(FILES) In this file photo taken on August 28, 2009, Jean Kennedy Smith leaves her brother's coffin as people pay their last respects to US Senator Edward Kennedy at the John F. Kennedy Presidential Library and Museum(FILES) In this file photo taken on August 28, 2009, Jean Kennedy Smith leaves her brother's coffin as people pay their last respects to US Senator Edward Kennedy at the John F. Kennedy Presidential Library and Museum (AFP Photo/EMMANUEL DUNAND)
New York (AFP) - John F. Kennedy's last surviving sibling, Jean Kennedy Smith -- who was instrumental in bringing peace to Northern Ireland -- has died aged 92.

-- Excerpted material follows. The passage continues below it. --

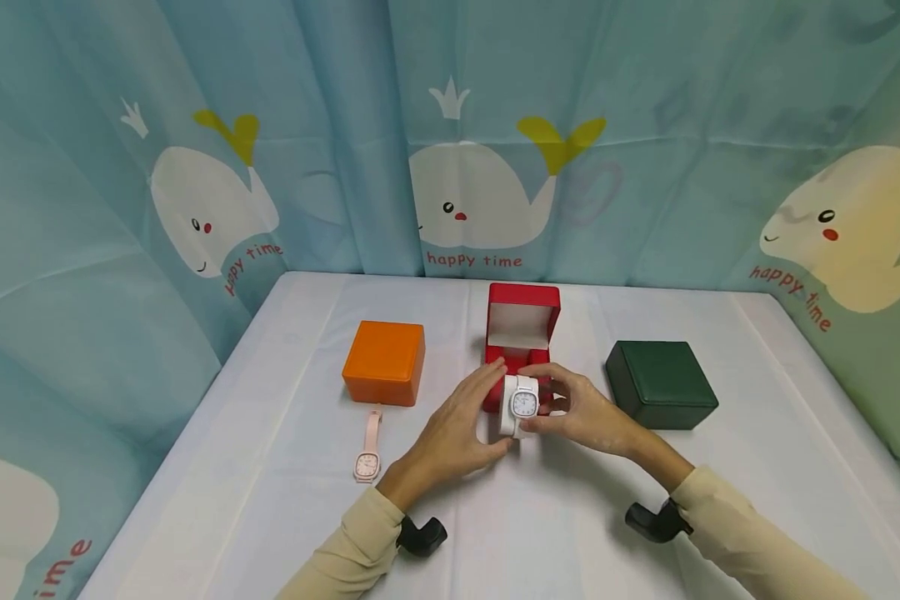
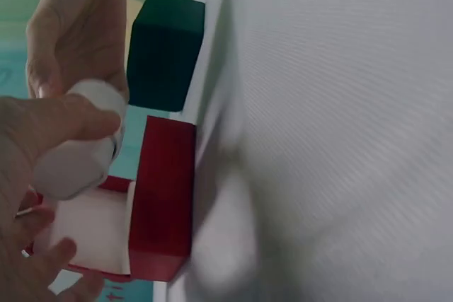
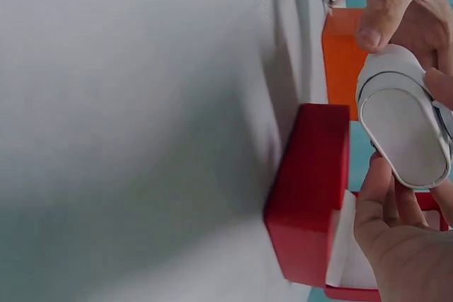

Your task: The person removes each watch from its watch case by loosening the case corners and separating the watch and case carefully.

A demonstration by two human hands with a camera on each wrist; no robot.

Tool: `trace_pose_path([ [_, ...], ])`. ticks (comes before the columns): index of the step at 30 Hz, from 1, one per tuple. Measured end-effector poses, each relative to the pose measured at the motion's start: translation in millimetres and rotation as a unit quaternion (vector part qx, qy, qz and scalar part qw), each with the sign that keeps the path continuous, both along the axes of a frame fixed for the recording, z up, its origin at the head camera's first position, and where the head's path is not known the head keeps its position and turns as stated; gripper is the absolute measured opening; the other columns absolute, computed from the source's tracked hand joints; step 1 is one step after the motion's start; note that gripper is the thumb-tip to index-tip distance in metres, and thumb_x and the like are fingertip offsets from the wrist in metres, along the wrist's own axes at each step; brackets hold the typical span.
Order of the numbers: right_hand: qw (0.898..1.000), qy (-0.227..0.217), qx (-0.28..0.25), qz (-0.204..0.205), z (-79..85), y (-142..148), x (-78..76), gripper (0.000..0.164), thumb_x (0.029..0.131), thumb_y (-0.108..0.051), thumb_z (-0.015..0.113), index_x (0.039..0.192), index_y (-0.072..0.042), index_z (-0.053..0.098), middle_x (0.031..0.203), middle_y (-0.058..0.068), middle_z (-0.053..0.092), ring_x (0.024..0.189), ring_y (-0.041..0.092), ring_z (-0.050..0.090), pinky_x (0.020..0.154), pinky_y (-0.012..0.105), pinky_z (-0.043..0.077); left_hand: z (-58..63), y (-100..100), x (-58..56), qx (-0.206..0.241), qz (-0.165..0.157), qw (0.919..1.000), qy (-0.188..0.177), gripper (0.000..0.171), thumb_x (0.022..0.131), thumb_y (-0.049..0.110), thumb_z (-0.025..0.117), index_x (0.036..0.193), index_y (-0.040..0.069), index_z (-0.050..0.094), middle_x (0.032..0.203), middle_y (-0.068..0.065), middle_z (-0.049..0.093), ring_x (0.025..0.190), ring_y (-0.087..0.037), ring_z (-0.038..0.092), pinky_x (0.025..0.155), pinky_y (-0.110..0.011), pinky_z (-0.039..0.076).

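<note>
A white watch (image 1: 524,404) with a square-rounded face is wrapped round a white watch cushion (image 1: 507,406), in front of the open red box (image 1: 523,295). My right hand (image 1: 588,414) grips the watch and cushion from the right, thumb low and fingers higher. From the left, my left hand (image 1: 453,429) spans the cushion, with its thumb near the lower edge and fingertips near the top. In the right wrist view, the flat oval end of the cushion (image 3: 402,132) shows between both hands. The left wrist view has the left thumb lying across the cushion (image 2: 74,167).
An orange box (image 1: 384,362) stands closed to the left, and a pink watch (image 1: 367,458) lies in front of it. On the right is a closed dark green box (image 1: 662,383). A white cloth (image 1: 270,500) covers the table; a whale-print curtain (image 1: 360,167) hangs behind.
</note>
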State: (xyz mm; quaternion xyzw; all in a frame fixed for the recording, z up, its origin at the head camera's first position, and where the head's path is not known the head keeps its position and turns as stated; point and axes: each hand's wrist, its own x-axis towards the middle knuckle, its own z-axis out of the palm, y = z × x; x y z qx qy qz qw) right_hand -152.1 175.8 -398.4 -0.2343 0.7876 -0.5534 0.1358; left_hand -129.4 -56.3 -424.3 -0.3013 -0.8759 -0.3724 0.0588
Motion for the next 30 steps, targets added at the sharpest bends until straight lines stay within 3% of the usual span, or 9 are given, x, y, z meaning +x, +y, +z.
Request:
trace_pose_path([
  [8, 1.000, 0.004, 0.009, 0.019, -15.2, 3, 8.9, 0.063, 0.085, -0.012, 0.083, 0.140, -0.002, 0.054, 0.108, 0.012, 0.060, 0.098, 0.034, 0.058, 0.082, 0.032, 0.056, -5.8, -5, 4.7, 0.014, -0.028, 0.9978, -0.058, 0.084, 0.082, 0.021, 0.087, 0.154, 0.014, 0.044, 0.154, -0.001, 0.046, 0.138, -0.018, 0.044, 0.112, -0.042, 0.036],
  [14, 0.999, -0.026, 0.000, 0.048, -19.7, 1, 14.7, 0.068, 0.088, -0.013, 0.079, 0.146, 0.001, 0.047, 0.118, 0.013, 0.059, 0.108, 0.035, 0.056, 0.090, 0.035, 0.054, -9.3, -6, 3.3, 0.088, -0.069, 0.9892, -0.095, 0.075, 0.077, 0.014, 0.091, 0.142, 0.005, 0.054, 0.136, -0.001, 0.056, 0.116, -0.014, 0.057, 0.096, -0.031, 0.051],
  [18, 0.997, -0.032, 0.000, 0.065, -19.8, -2, 17.7, 0.076, 0.084, -0.014, 0.083, 0.148, -0.001, 0.044, 0.123, 0.013, 0.057, 0.112, 0.035, 0.054, 0.093, 0.037, 0.053, -9.4, -8, 4.0, 0.118, -0.078, 0.9826, -0.121, 0.073, 0.075, 0.012, 0.091, 0.139, 0.004, 0.056, 0.131, 0.000, 0.058, 0.110, -0.013, 0.058, 0.088, -0.028, 0.054],
  [30, 0.998, 0.013, 0.019, 0.054, -20.3, -5, 21.5, 0.080, 0.082, -0.021, 0.087, 0.147, -0.003, 0.045, 0.122, 0.008, 0.060, 0.109, 0.029, 0.058, 0.091, 0.038, 0.054, -7.0, -9, 4.4, 0.124, -0.077, 0.9802, -0.134, 0.073, 0.074, 0.009, 0.091, 0.138, 0.005, 0.056, 0.129, 0.001, 0.059, 0.109, -0.013, 0.058, 0.085, -0.029, 0.056],
])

Smith, who served as US ambassador to Ireland for five years in the 1990s, passed away on Wednesday at her home in Manhattan, New York.
The cause of death was not immediately known.
Tributes poured in for Smith, whose brothers also included Attorney General Robert Kennedy and Senator Ted Kennedy.
"Her courageous and determined diplomacy helped to bring peace to our island, built bridges, opened doors to all communities, and to all those striving for peace when peace was not a certainty," Ireland Prime Minister Leo Varadkar said in a statement.
Members of Congress also paid tribute, including her grand-nephew, House of Representatives Democrat Joe Kennedy III.
"Incredible aunt, amazing woman, and remarkable life. I'll miss your trouble-making and your huge heart, Aunt Jean," he tweeted.
Smith's daughter Kym Smith told NBC News that her mother had led "an amazing life."
Born on February 20, 1928 in Boston, Massachusetts, Smith was the eighth of nine children born to Joseph P. Kennedy and Rose Fitzgerald.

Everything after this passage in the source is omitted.